Task to complete ▸ Write out, from the entries below, exactly the lines that run between the lines holding "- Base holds" and "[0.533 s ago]", inclusive, and stop there.

○ ○ ○ ○ ○ ○ ○

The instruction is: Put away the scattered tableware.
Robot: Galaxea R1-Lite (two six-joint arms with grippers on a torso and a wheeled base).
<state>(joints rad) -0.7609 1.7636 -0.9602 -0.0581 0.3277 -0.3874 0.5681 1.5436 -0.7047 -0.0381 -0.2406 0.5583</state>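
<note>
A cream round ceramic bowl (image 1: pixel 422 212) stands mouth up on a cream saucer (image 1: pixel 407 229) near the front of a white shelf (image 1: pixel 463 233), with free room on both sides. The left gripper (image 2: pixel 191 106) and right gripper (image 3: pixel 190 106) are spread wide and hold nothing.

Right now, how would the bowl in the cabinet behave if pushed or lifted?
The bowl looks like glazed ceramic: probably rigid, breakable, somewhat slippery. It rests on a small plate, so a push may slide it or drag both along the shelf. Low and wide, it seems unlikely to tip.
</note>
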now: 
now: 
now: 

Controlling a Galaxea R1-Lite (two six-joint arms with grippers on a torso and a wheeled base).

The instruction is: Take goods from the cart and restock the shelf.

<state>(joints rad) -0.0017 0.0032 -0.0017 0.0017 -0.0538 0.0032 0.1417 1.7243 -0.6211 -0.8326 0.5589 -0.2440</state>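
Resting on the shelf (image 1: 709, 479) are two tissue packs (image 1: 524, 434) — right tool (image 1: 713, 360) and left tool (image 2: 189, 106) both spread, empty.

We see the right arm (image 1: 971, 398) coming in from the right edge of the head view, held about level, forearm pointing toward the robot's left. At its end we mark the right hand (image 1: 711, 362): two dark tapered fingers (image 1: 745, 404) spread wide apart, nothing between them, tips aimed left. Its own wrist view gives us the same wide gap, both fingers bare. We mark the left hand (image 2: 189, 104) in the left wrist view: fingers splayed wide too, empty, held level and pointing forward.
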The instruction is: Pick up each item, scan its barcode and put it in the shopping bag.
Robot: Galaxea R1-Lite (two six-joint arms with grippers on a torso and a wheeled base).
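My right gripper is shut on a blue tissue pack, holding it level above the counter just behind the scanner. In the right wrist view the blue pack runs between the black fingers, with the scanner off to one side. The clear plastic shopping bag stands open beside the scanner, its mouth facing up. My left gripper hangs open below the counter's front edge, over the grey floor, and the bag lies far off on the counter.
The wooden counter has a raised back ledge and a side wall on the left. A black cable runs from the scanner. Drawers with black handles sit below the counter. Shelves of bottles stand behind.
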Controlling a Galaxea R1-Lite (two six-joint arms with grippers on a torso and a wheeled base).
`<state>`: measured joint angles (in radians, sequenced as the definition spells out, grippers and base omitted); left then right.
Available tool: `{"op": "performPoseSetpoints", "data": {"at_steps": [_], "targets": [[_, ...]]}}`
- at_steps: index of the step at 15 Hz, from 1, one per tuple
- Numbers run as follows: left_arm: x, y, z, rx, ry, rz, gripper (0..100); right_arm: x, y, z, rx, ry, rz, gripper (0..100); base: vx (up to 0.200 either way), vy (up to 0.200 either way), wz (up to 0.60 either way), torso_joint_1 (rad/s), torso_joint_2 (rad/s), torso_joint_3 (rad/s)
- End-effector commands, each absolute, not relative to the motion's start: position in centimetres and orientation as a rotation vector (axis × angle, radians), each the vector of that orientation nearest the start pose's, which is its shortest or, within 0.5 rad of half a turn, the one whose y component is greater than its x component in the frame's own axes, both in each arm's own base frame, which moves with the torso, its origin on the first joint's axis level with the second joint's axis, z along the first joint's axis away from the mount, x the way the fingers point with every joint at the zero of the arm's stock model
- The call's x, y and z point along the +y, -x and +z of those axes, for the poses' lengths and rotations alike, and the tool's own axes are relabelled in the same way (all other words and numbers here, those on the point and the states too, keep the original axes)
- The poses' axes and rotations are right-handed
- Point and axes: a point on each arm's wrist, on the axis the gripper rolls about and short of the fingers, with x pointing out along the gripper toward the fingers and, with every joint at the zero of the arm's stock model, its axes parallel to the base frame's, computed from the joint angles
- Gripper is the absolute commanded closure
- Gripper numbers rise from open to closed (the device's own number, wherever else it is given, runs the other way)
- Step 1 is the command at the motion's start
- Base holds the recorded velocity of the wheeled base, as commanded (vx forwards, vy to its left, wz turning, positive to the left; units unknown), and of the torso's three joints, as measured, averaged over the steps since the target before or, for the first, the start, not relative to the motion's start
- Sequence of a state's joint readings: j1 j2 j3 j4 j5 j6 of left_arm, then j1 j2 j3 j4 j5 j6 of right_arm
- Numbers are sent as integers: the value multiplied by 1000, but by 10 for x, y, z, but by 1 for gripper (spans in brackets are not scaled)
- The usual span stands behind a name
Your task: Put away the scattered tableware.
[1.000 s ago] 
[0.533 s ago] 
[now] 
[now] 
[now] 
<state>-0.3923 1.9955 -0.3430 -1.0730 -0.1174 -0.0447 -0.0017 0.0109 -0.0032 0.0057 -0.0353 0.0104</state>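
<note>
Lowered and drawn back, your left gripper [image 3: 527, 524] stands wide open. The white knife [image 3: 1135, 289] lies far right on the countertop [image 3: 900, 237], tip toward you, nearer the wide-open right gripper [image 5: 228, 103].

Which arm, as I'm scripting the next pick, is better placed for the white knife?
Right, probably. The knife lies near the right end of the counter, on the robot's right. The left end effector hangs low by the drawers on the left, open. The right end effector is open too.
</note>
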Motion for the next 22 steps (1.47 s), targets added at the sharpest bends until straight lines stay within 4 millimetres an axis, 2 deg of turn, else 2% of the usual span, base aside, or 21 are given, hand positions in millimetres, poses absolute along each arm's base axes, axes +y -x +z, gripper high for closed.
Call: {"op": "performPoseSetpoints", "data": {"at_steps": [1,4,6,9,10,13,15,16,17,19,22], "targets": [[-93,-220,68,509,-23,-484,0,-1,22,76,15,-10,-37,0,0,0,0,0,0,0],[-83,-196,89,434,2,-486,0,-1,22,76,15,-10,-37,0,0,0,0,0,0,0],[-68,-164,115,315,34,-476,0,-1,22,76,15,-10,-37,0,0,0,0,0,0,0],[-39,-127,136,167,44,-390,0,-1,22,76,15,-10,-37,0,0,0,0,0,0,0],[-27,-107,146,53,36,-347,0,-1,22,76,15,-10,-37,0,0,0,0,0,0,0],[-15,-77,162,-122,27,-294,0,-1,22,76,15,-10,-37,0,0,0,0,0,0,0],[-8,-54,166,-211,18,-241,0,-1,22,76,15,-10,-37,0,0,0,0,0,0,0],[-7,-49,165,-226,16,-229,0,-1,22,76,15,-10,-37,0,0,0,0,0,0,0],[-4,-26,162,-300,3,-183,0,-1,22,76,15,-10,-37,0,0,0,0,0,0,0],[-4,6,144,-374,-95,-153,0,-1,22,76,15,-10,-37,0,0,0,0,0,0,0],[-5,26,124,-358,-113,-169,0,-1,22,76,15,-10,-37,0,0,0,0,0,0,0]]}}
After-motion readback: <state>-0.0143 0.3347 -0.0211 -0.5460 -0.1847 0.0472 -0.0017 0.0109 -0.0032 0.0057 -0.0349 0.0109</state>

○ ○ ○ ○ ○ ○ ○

Response for this exercise ▸
- Base holds the recorded velocity of the wheeled base, as commanded (vx forwards, vy to its left, wz turning, positive to the left; units unknown), and of the torso's three joints, as measured, averaged over the steps since the target before or, for the first, the start, not relative to the motion's start
- Sequence of a state's joint readings: j1 j2 j3 j4 j5 j6 of left_arm, then j1 j2 j3 j4 j5 j6 of right_arm
- Numbers are sent as integers: the value multiplied by 1000, but by 10 for x, y, z, but by 1 for gripper (spans in brackets are not scaled)
- The usual span stands behind a name
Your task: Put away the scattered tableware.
[1.000 s ago] 
[0.533 s ago] 

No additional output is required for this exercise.